# **Summary**
This notebook will include a baseline model using the cleaned dataset from the notebook "EDA.ipynb". This baseline model will use a cleaned dataset that has *not* been preprocessed (with the exception of one-hot encoding categorical features) and will be fitted onto a simple model, random forest.

In [2]:
# import libraries
import pandas as pd
import numpy as np
import matplotlib.pyplot as plt
import seaborn as sns
from sklearn.model_selection import train_test_split
from sklearn.compose import ColumnTransformer
from sklearn.preprocessing import OneHotEncoder
from sklearn.pipeline import Pipeline
from sklearn.ensemble import RandomForestClassifier
from sklearn.metrics import accuracy_score, classification_report, confusion_matrix, precision_score, recall_score, f1_score, roc_auc_score

# display max columns
pd.set_option('display.max_columns', None)

# import data
df = pd.read_csv("cleaned_HRDataset.csv")
df.shape

(311, 44)

In [3]:
col_drop = ['EmpID', 'Employee_Name', 'DOB', 'Zip', 'State', 'DateofHire', 'DateofTermination', 'LastPerformanceReview_Date',
            'TermReason', 'EmploymentStatus', 'EmpStatusID']
df = df.drop(col_drop, axis=1)
df.shape

(311, 33)

## **1. Setting up Model**

In [4]:
X = df.drop('Termd', axis=1)
y = df['Termd']

In [5]:
# create pipeline

cat_features = X.select_dtypes(include=['object']).columns

categorical_transformer = Pipeline(steps=[
    ('onehot', OneHotEncoder(handle_unknown='ignore'))
])

preprocessor = ColumnTransformer(transformers=[
    ('cat', categorical_transformer, cat_features)
])

model = RandomForestClassifier(random_state=42)
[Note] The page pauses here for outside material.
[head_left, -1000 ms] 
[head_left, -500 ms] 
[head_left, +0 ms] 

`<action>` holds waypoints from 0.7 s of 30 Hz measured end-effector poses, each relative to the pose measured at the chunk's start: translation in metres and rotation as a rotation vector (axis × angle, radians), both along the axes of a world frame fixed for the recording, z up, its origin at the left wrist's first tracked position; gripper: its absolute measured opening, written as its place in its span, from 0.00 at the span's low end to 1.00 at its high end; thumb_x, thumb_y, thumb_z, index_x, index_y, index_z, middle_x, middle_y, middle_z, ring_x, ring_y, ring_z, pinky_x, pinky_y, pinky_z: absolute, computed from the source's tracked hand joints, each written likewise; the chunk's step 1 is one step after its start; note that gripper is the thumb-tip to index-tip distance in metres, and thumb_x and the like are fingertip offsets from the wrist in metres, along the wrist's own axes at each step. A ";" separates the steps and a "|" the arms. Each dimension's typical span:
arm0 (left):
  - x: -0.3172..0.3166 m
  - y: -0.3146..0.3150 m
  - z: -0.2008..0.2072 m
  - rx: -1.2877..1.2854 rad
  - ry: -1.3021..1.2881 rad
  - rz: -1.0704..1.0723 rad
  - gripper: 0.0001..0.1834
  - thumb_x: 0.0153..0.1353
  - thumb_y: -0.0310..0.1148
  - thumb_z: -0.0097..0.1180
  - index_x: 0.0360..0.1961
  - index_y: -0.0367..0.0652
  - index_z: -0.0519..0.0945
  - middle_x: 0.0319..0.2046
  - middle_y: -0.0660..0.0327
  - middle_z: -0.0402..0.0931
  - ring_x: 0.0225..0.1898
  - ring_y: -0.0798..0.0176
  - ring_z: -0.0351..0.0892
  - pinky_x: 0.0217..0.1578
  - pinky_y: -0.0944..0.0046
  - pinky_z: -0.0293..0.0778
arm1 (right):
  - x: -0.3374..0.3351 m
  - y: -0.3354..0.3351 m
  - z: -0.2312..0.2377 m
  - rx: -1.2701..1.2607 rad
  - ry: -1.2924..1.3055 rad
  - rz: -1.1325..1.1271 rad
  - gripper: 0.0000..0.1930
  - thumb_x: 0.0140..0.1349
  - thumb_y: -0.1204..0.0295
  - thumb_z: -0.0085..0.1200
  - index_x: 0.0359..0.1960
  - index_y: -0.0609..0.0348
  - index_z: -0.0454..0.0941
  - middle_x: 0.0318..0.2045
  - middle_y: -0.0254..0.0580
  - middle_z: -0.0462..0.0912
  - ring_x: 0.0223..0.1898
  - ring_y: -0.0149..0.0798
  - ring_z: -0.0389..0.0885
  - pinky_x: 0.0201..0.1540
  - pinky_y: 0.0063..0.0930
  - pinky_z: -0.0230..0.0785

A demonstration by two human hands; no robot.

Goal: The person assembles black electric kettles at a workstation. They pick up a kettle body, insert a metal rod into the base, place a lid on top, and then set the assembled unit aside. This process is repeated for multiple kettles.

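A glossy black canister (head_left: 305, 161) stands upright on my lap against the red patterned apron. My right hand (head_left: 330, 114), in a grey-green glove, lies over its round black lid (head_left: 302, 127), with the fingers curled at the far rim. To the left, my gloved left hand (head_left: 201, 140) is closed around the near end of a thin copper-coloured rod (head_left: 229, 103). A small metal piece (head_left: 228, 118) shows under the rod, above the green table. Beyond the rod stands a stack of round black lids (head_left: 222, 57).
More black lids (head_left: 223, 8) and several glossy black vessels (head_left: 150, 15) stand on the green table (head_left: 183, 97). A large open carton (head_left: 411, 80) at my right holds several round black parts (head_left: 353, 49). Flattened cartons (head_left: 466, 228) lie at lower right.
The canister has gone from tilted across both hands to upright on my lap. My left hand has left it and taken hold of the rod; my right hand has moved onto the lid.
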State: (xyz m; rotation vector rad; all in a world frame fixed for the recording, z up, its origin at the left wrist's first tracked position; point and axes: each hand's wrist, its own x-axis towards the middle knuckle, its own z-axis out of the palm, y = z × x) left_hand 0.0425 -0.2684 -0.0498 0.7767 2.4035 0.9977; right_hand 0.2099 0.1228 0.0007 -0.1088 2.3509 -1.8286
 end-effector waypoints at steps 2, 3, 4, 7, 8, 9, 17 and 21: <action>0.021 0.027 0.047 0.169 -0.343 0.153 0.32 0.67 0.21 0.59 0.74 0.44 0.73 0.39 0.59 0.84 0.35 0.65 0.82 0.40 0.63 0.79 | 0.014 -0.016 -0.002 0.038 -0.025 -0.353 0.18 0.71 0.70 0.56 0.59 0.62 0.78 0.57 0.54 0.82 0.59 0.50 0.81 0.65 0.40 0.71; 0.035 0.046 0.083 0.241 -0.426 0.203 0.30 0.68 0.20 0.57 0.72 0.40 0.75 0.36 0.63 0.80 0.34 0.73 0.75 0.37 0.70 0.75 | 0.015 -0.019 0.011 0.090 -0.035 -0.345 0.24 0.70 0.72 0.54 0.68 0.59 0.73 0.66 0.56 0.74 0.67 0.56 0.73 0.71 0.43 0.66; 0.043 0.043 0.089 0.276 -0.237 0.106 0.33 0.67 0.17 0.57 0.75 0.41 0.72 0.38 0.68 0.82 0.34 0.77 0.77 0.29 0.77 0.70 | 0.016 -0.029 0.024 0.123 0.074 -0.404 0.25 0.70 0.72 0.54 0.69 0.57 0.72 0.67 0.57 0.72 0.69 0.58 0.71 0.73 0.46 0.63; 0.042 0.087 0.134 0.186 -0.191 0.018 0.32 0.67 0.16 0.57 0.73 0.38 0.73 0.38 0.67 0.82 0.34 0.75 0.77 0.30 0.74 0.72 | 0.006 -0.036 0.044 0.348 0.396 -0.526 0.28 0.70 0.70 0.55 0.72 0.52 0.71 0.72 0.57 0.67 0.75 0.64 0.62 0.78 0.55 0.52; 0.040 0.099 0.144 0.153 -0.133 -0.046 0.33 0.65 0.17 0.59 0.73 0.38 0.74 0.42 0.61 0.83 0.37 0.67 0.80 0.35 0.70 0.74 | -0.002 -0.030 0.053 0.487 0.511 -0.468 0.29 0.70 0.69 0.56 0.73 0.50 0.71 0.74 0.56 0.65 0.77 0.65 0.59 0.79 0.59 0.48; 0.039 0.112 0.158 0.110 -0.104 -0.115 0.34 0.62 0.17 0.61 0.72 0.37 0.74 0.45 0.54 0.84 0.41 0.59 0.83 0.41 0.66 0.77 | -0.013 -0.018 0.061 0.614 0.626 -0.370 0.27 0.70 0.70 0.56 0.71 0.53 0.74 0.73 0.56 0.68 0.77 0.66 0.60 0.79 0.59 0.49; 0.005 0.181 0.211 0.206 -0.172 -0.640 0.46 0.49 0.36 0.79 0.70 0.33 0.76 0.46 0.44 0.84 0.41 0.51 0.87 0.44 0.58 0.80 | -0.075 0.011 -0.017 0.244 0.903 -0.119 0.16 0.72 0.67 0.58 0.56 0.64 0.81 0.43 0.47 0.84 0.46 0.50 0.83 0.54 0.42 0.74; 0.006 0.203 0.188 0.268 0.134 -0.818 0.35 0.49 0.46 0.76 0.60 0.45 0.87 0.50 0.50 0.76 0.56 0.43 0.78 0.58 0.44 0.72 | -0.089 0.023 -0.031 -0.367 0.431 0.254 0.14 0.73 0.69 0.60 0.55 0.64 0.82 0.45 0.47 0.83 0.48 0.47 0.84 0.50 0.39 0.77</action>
pipeline = Pipeline(steps=[
    ('preprocessor', preprocessor),
    ('model', RandomForestClassifier(random_state=42))
])

X_train, X_test, y_train, y_test = train_test_split(X, y, test_size=0.2, random_state=42)

pipeline.fit(X_train, y_train)

In [6]:
y_pred=pipeline.predict(X_test)

In [7]:
def model_metrics(preds, y):
    print(f'Accuracy: {accuracy_score(preds, y)}')
    print(f'Precision: {precision_score(preds, y)}')
    print(f'Recall: {recall_score(preds, y)}')
    print(f'F1: {f1_score(preds, y)}')
    print(f'ROC_AUC: {roc_auc_score(preds, y)}')

In [8]:
model_metrics(y_pred, y_test)

Accuracy: 0.6507936507936508
Precision: 0.22727272727272727
Recall: 0.5
F1: 0.3125
ROC_AUC: 0.5896226415094341


## **2. Evaluation**
The Random Forest model has a decent **accuracy** of approximately 0.65, indicating the model is correctly classifying about **65%** of the instances. However, looking towards the precision and recall gives a more detailed and accurate interpretation of the model's performance.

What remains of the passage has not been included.